しかし俺はなんか複雑だ。俺の生徒たちがスパイ活動を始めるわけだから。
安全な任務なんて想像できない。命を落とす者も出るだろう。
「ツヨシが協力してくれたおかげもある。あいつらは立派に任務を果たすだろう。」
鳥尾さんがじっと俺を見る。部下を失いたくないのは鳥尾さんも同じだろう。
「それから頭山君たちの所属も決めなければならないんだ。彼らは継続する意思があるかな?」
児玉さんが大事なことを言う。そーですね!話をしなければ。
「俺から連絡しておきます。」
元はといえば俺がミツルを巻き込んだのだ。俺から言うのが筋だろう。
アイツは爆弾魔から大陸浪人へ華麗なる転身だ。
今度の党大会に合わせて、一度帰ってこれるかな。
「その袁世凱って奴のことは良く分かった。清国とはしばらく朝鮮挟んでのにらみ合いが続きそうだ。」
ゴローさんが鳥尾さんと頷きあう。
俺はそれほど関わることはあるまい。謀略のプロたちがスパイ機関を使って監視するわけだ。
お任せして新婚生活に専念しよう♬
「まあ清国の話はそれぐらいにしてじゃな...実はワシ等は欧州へ出張になる。」
おや!伊藤さんが返ってきたと思ったら。
「欧州各国の軍事視察よ。留学させておる奴らの慰問という側面もある。更には日本へ軍事顧問を派遣してもらおうっちゅう魂胆もあるんじゃ。」
なーる。それは確かにトップが行かないと。
「軍事顧問はやはりドイツ人ですか?」
「そうなるだろうな。なんせ今や欧州最強の陸軍といえば、普仏戦争に勝利したドイツ軍だ。

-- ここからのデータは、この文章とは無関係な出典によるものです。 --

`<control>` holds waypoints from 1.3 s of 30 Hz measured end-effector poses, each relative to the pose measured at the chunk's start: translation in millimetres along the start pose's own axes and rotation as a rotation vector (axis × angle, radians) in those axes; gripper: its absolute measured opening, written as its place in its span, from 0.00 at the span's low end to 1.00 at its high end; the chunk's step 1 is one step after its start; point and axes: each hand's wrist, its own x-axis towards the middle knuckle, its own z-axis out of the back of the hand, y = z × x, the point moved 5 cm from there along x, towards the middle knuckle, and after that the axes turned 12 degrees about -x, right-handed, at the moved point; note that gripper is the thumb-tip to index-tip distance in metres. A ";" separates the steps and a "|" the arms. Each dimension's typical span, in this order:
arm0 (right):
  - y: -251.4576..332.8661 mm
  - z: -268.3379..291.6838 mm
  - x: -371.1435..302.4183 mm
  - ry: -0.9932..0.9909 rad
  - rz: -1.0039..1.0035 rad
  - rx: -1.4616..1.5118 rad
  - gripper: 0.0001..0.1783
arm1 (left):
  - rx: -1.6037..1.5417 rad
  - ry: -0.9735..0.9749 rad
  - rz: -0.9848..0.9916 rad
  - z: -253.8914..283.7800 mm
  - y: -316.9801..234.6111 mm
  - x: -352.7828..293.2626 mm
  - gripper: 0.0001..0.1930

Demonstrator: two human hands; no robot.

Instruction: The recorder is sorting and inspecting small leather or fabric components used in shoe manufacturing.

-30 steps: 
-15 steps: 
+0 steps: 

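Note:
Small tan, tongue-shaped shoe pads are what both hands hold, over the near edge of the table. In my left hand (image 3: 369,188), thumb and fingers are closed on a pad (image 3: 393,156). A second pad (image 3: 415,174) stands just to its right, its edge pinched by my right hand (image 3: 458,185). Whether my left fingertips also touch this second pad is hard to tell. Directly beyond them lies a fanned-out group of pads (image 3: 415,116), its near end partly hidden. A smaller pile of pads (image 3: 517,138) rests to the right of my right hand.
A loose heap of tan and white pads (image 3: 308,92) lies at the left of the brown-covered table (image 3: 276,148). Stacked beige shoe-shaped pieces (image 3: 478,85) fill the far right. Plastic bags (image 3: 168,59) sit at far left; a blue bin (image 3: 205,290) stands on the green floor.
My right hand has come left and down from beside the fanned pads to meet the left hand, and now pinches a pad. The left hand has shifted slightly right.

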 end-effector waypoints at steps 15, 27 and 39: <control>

」
鳥尾さんは大きく頷く。
「これまで日本はフランス軍式を多く採用してきていたから、これは谷将軍の独自色を出すいい機会でもあるよね。」
児玉さんも興奮を隠せない。皆さんやっぱり軍人ですよね。
興奮ポイントが俺には分からん。
「それで出張されるのは?」
「谷さんと小弥太だ。」
ぶすっと答えるゴローさん。行きたかったんすね。
「まあまあ、別の機会を作ってあげるからさ!ゴローさん!」
傷にシオ塗る鳥尾さん。
ワイワイと言い争いをする2人を見ながら、俺は今後の事について考える。
この人たちといるのは楽しい。しかし今や皆さん陸軍の中枢。
いつまでもこんな集まり続けていいもんだろうか?
「完全に悪目立ちしてますよ。そもそも昔は密談するしかなかった訳で。」
「それを言ったら今でも同じじゃ。陸軍首脳と政党幹部が堂々と会談するなんぞ新聞沙汰になるわい。」
いやですからそろそろ解散したほうが良くないですか?
組織を使って色々情報入るでしょ?
「なんじゃオンシ、ワシ等とつるむのが嫌なんか?」
いや、そういう事言ってるわけでは....まあそうなるか。
「薄情すぎるじゃろ!ワシ等はあの軍蜂起を一緒に切り抜けた...。」
いやいや酔っぱらいました?谷さん!なに口走ってんですか!
「そーよオマエはそもそも薄情すぎんのよ。」
「なんか俺らと縁切りたいんじゃねえの?」
「犬養君あんまりですよ。ここまで我々をそそのかしておきながら。」
俺の所為?なんか俺の所為か?
どーもこの集まりに不安しかない。
全員絡み酒だし。
この酔っ払いたちに日本を託していいんでしょうか?俺が何そそのかしたっていうのさ....。